## What this task involves
Exclude the pictures. Transcribe exactly, and only, the lines from the one holding "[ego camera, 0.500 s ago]" to the end of the material below.

## Dataset extract
◇ ◇ ◇ ◇ ◇ ◇ ◇

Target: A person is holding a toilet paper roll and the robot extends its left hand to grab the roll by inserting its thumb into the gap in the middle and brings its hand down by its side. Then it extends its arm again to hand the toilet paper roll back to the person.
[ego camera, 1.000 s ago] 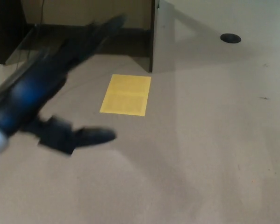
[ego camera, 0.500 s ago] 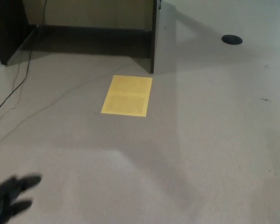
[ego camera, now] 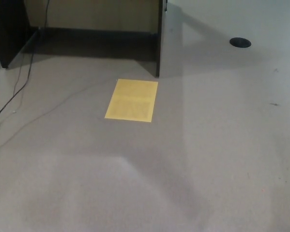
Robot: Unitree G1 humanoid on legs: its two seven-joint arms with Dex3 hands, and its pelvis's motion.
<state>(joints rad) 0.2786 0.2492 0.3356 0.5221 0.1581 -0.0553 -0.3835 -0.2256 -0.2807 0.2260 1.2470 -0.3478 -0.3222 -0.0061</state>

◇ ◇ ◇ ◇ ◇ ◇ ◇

## Your response
[ego camera, 0.500 s ago] 
[ego camera, now] 
Robot: Unitree G1 humanoid on legs: its two seven-joint arms with Dex3 hands, and its pelvis's motion.
<state>(joints rad) 0.2786 0.2492 0.3356 0.5221 0.1581 -0.0553 -0.3835 -0.2256 -0.2807 0.2260 1.2470 -0.3478 -0.3222 -0.0061</state>

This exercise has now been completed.